Material provided

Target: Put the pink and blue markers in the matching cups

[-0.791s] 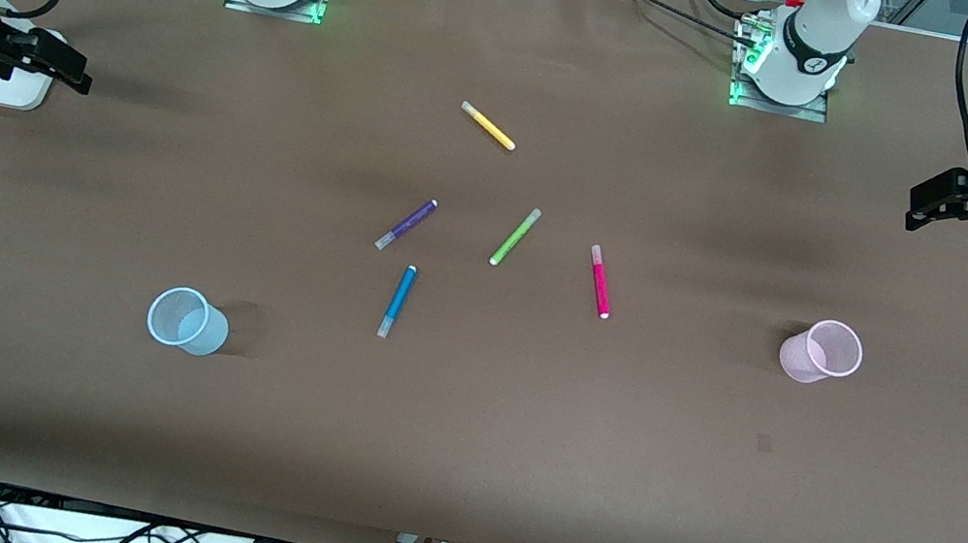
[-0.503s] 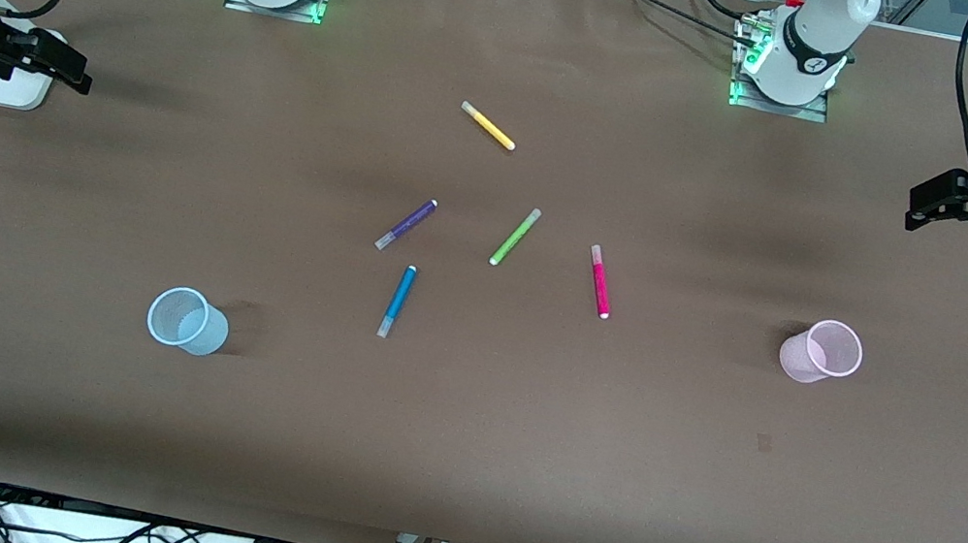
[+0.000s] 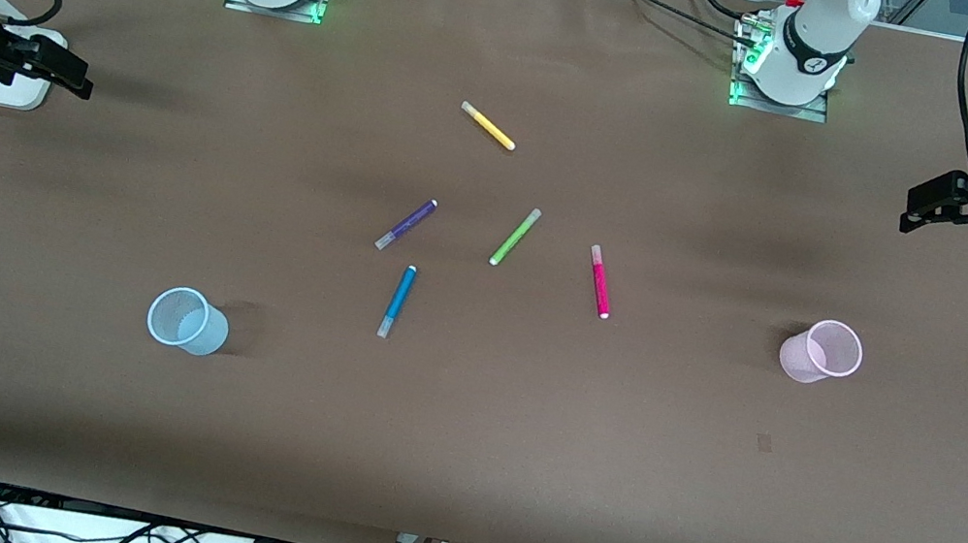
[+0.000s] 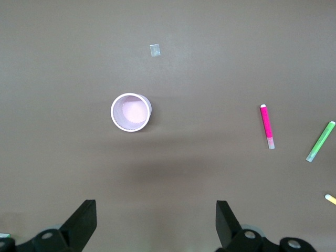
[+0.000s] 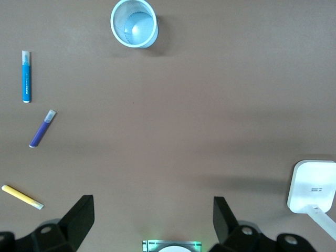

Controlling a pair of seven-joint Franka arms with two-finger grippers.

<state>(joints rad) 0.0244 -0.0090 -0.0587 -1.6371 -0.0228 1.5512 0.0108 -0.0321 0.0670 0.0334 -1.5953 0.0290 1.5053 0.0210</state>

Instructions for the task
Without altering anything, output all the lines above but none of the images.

Solution for this problem
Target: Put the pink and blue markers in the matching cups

[-0.791s] 
[-0.503s] 
[+0.000s] 
[+0.000s] 
[+0.000s] 

Controlling a pair of seven-joint Franka arms with two-finger grippers.

<state>(joints rad) 0.0244 -0.0090 -0.0587 -1.6371 -0.0228 1.5512 0.0108 -0.0321 0.0670 0.0334 -1.5953 0.0290 1.5053 0.0210</state>

That completes the response to the exercise.